**Exercise objective:** For each record below, set it down exactly but leave out any picture.

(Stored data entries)
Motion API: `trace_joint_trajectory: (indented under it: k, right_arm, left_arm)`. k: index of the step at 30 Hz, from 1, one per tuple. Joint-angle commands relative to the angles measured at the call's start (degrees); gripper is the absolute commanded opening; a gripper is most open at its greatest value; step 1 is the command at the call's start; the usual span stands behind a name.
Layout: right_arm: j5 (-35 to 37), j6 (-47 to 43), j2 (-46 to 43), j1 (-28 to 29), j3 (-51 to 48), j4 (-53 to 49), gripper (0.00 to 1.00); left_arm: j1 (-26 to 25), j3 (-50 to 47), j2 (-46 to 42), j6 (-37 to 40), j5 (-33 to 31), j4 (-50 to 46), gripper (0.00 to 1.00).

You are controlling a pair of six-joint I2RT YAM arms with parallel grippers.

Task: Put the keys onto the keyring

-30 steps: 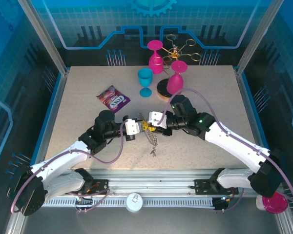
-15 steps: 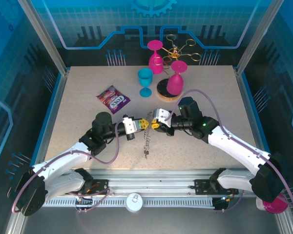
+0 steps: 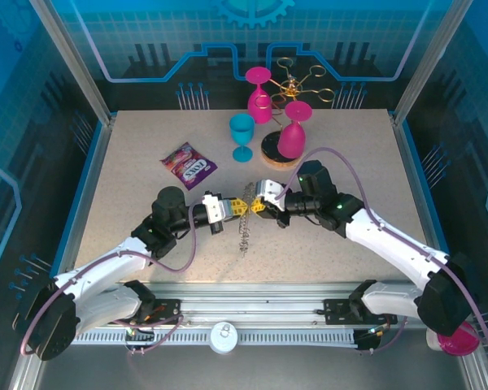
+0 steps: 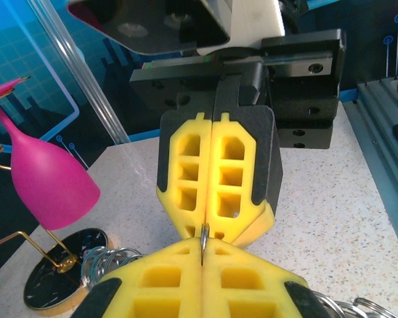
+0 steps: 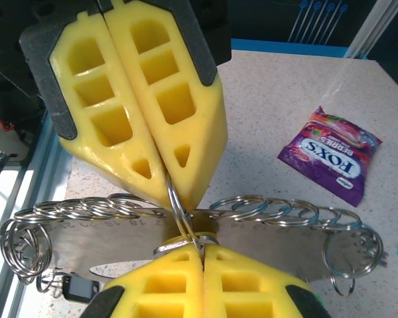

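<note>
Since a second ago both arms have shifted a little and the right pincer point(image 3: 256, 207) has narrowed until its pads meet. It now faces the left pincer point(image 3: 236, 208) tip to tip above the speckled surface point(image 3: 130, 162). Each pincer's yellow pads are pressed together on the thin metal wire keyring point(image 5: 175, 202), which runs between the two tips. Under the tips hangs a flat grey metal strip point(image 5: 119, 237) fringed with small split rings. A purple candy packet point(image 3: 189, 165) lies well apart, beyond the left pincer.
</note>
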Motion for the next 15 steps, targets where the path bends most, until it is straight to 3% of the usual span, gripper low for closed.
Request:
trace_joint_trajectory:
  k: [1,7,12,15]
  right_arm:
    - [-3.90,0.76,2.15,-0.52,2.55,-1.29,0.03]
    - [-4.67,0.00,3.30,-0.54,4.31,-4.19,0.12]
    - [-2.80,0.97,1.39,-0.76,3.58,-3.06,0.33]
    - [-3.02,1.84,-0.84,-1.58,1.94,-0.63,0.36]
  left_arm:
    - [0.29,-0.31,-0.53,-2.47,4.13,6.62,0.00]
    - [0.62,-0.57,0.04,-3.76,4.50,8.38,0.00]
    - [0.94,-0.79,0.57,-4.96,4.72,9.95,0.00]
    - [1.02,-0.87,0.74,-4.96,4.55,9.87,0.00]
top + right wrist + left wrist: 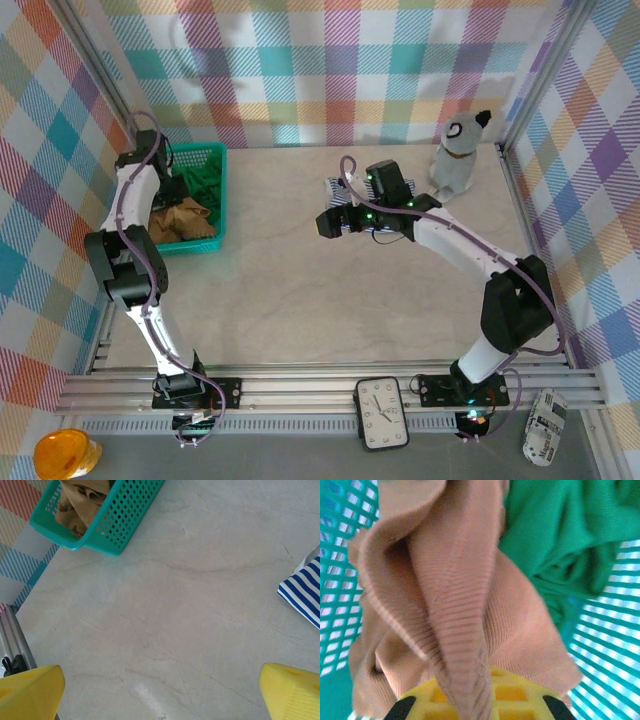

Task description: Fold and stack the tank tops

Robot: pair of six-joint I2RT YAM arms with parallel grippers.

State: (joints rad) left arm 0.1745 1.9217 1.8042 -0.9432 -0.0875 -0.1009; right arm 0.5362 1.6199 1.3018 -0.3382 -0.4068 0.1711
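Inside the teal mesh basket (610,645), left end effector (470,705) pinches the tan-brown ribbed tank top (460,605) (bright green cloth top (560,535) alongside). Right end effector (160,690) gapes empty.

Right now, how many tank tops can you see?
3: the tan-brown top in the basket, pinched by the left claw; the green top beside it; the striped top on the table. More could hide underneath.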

**Output:**
Motion API: `trace_joint_trajectory: (indented under it: k, right_arm, left_arm)`. k: index of the step at 30 Hz, from 1, one per tuple. Joint-angle commands relative to the angles measured at the call's start (degrees); gripper is the absolute commanded opening; a gripper is most open at its greatest value; step 1 is the command at the call's start; the usual span stands behind a name.
Layout: right_arm: j5 (-35 to 37), j6 (-47 to 43), j2 (-46 to 43), j1 (-28 to 29), j3 (-51 to 48), j4 (-53 to 49), gripper (0.00 to 1.00); left_arm: j1 (-26 to 25), j3 (-50 to 47), j2 (-46 to 42), j6 (-37 to 40), j5 (-33 to 31), j4 (-50 to 46), gripper (0.00 to 1.00).

You are controlling a pair of six-joint I2RT YAM arms with parallel grippers.

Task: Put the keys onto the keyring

-30 steps: 
-15 steps: 
+0 steps: 
+0 steps: 
+0 steps: 

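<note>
Since a second ago both arms have shifted a little and the right pincer point(image 3: 256, 207) has narrowed until its pads meet. It now faces the left pincer point(image 3: 236, 208) tip to tip above the speckled surface point(image 3: 130, 162). Each pincer's yellow pads are pressed together on the thin metal wire keyring point(image 5: 175, 202), which runs between the two tips. Under the tips hangs a flat grey metal strip point(image 5: 119, 237) fringed with small split rings. A purple candy packet point(image 3: 189, 165) lies well apart, beyond the left pincer.
</note>
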Motion for the next 15 steps, targets where the path bends most, until it is straight to 3% of the usual span, gripper low for closed.
Request:
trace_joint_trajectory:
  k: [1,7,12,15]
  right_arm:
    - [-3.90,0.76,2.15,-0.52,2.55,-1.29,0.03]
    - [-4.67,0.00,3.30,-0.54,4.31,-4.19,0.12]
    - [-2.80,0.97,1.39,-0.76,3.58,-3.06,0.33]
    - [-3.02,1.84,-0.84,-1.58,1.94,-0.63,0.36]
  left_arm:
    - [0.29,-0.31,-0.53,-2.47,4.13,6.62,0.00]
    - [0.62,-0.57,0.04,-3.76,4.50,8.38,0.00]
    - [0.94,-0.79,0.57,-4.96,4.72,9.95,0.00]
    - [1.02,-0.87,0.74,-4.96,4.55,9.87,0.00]
top + right wrist + left wrist: 

Task description: Fold and stack the tank tops

Robot: pair of six-joint I2RT YAM arms with parallel grippers.

State: (joints rad) left arm 0.1745 1.9217 1.8042 -0.9432 -0.0875 -0.1009; right arm 0.5362 1.6199 1.3018 -0.3382 -0.4068 0.1711
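Inside the teal mesh basket (610,645), left end effector (470,705) pinches the tan-brown ribbed tank top (460,605) (bright green cloth top (560,535) alongside). Right end effector (160,690) gapes empty.

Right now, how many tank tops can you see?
3: the tan-brown top in the basket, pinched by the left claw; the green top beside it; the striped top on the table. More could hide underneath.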

Nothing further is needed for the answer.